In this post, we will be providing a practical walkthrough for ROI in your data quality program. When kickstarting data quality with different organizations we’ve discovered this is a common need. Questions include, ‘how many columns or assets should I govern’ and ‘how many require data quality checks’? As a governance team, we are often sizing up the landscape of large enterprises to answer these questions. A common example would be something like 100 databases, each of which has 30 schemas, which has hundreds of tables, and in turn have 90 columns on average. So can you govern 81 million columns?
Math check (100 dbs * 30 schemas * 300 tables * 90 columns). 81,000,000
With the task of governing 81 million columns, let’s reflect on the challenges. The sheer volume of data quality (DQ) metadata that needs to be managed and the journey to effective governance can be staggering.
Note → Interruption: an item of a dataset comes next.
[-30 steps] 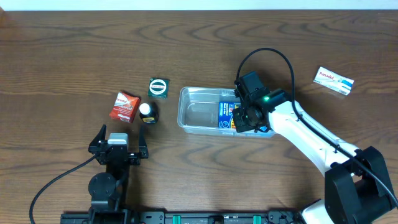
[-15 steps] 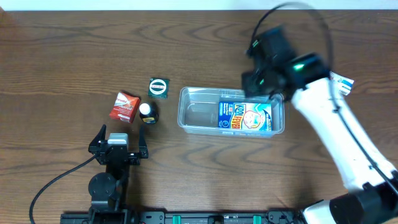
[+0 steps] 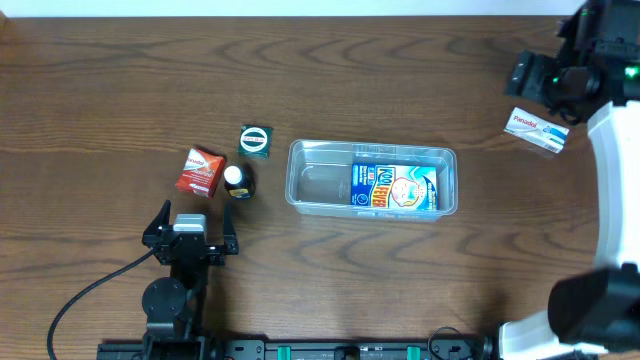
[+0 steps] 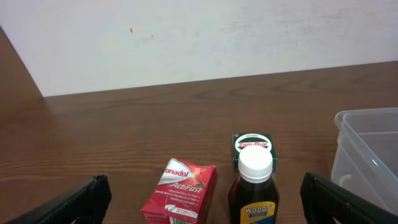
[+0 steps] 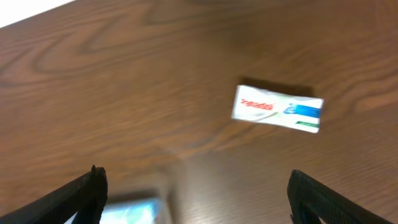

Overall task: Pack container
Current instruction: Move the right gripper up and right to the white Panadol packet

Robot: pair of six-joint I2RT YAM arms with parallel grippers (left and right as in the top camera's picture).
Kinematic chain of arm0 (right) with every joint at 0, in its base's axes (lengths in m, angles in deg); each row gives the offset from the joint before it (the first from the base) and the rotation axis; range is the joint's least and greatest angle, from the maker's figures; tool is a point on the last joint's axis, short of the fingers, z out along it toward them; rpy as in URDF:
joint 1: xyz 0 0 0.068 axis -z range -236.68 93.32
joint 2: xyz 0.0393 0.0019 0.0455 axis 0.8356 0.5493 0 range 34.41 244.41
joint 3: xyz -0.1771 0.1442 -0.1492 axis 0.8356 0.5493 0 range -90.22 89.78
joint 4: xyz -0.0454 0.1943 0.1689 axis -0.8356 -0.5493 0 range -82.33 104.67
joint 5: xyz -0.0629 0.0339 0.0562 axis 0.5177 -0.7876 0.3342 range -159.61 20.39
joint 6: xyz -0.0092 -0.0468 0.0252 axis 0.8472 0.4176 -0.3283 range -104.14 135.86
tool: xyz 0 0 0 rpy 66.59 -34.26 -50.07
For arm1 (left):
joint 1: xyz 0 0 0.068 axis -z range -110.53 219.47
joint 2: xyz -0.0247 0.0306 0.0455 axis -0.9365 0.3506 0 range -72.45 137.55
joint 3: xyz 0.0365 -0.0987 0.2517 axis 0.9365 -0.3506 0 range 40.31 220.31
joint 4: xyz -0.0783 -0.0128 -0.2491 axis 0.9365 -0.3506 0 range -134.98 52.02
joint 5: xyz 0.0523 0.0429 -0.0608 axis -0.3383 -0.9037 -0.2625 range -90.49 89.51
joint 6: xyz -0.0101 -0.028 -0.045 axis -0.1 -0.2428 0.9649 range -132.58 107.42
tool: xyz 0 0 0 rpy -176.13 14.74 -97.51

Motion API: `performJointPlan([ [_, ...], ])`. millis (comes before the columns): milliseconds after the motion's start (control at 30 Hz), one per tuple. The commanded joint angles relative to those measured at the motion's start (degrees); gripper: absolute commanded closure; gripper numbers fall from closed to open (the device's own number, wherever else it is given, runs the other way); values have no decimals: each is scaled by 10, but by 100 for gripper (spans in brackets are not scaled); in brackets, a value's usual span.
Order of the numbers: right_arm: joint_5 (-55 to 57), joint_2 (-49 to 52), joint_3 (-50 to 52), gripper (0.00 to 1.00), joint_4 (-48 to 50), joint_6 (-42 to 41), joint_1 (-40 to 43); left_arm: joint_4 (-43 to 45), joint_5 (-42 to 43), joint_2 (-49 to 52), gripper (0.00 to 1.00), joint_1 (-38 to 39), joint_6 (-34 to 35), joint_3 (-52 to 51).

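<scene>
The clear plastic container (image 3: 312, 188) sits mid-table with a blue-and-white medicine box (image 3: 395, 187) lying in its right half. Its corner shows at the right of the left wrist view (image 4: 368, 152) and as a blur low in the right wrist view (image 5: 134, 208). My right gripper (image 3: 530, 78) (image 5: 196, 193) hangs high at the back right, open and empty, close to a white Panadol box (image 3: 537, 130) (image 5: 277, 107). My left gripper (image 3: 195, 215) (image 4: 205, 193) rests open near the front left, facing the small items.
Left of the container stand a red Panadol ActiFast box (image 3: 202, 171) (image 4: 180, 193), a dark Woods syrup bottle with a white cap (image 3: 238, 180) (image 4: 255, 186) and a green Zam-Buk box (image 3: 256, 139) (image 4: 253, 146). A white wall runs along the table's far edge.
My right gripper opened, left the blue box lying in the container, then rose and swung to the back right near the white Panadol box. The left arm stayed still.
</scene>
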Motion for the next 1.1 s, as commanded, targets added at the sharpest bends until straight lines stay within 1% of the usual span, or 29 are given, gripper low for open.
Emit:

Just as enterprises typically initiate their data management strategies with Critical Data Elements (CDEs), there’s a valuable lesson to be learned in leading a data quality journey that is scalable.
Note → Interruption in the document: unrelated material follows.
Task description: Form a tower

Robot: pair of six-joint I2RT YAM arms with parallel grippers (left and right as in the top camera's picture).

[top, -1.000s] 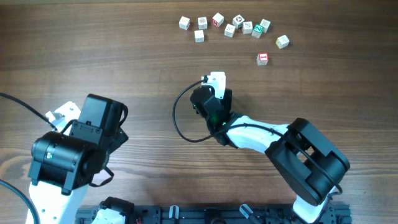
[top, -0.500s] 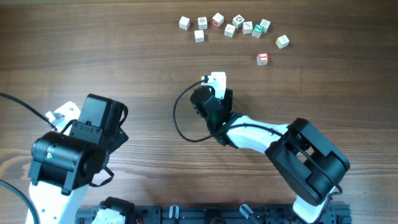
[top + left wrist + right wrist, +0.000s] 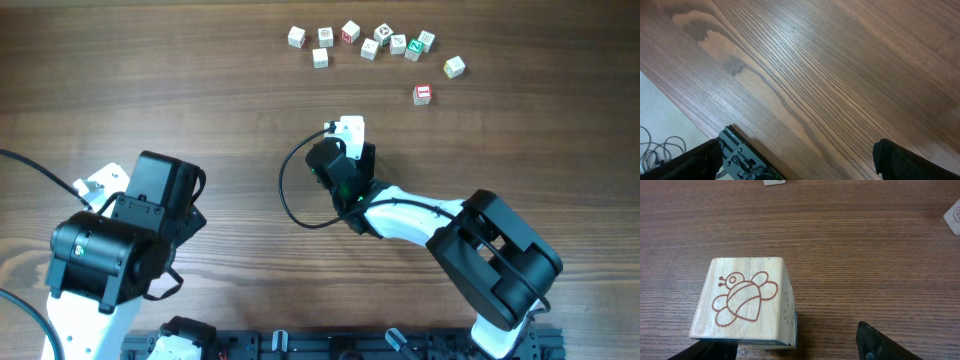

Effective scaling requires a careful approach, prioritizing areas of high impact and aligning with the organization’s capacity to manage and fix data reliability issues. This approach helps governance and quality efforts to remain actionable, sustainable and aligned with the business’ overarching goals.
Getting started with effective data quality
When dealing with trust in underlying data, it is important to start off small. Don’t boil the ocean. Rather, start by asking yourself three simple questions for successful ROI with data quality.
1. If your data is 99% accurate with only a 1% error rate, could your remediate 8.1M issues a day?
- Our view is that you could potentially report them but not likely have the capacity to take the proper action. This will break the balance. If ROI is truly important, we would be setting ourselves up for failure.
2. Could you manually write millions of DQ rules? What level of human effort would this take?
- While Collibra’s Data Quality automates most rule writing, understanding and actioning millions of automated rules is not necessarily the optimal approach and should be considered carefully.
3. Even if a product can handle a certain number of daily incidents, do you have the people and process to do so?
- This is perhaps the most important question to consider. Let’s look at an example below to see how a focus on the CDEs helps us manage an initial implementation for data quality.
Awareness vs. usage: governed & critical data elements (CDE’s)
The diagram below is a quick guide to how a large enterprise might truly operate a healthy quality and governance program for teams to start with. In the current scenario, we recommend narrowing down to 20 thousand columns under a DQ program, allowing you to grow after demonstrating where data health issues are and the next steps toward action.
With the right solution you can index or catalog tens of millions of columns. However it is important to keep in mind that each column contains millions of rows of data. A reasonable expectation is around a 2% error rate per column. This leads to the question: do you have a team to fix the errors? It will be costly to actively monitor 81M columns. You will want to actively govern and run quality checks on data you plan to report or potentially action.
While we of course want to help companies aspire to 100% data quality, it is important to start with wins in data governance, demonstrate value, and scale up. Starting with highly used, critical data is key to showing high-ROI.
People, process and product
Even if a product can handle a large number of daily incidents, do you have the people and process to do so?
At Collibra, we have seen outcomes that adeptly scale to accommodate any number of columns. However, the real challenge lies in whether the human and procedural infrastructure can match this technical capability. While the product may sift through 81 million assets, the success of all this ultimately hinges on the people and processes in place.
This revolves around a unified strategy among data stewards and leaders. These should be streamlined and consistent, avoiding fragmentation with changes in leadership and organizational structure. Addressing this requires a flexible, use-case-oriented approach, capable of evolving over time and aligning with the organization’s shifting priorities.
With people, the shift from traditional methodologies to agile digital frameworks has been marked by processes and tools, like the Software Development Life Cycle (SDLC) and Jira. These frameworks are widely accepted due to their proven effectiveness. Yet, the adoption of these frameworks is often slow, due to a cultural mindset. The transition from ‘how long will it take to complete everything?’ to ‘what can be accomplished in this sprint?’ is significant. It’s a shift in the time-value-money equation that may take additional time, but in the long run has massive potential for ROI.
In summary
Flooding the system out of the gate with excessive data quality tasks, will lead to counterproductive results early on, generating more confusion than clarity. In the end, it’s about striking the right balance, ensuring that the team is not overwhelmed by the scale of data quality efforts. These should enhance, not impede, the decision-making process. To foster a culture where data quality is integrated into daily workflows, you need a system that helps you narrow down to what is meaningful and manageable. This will transform data quality management from a daunting task that no one could possibly tackle to a seamless and attainable aspect of the data governance fabric.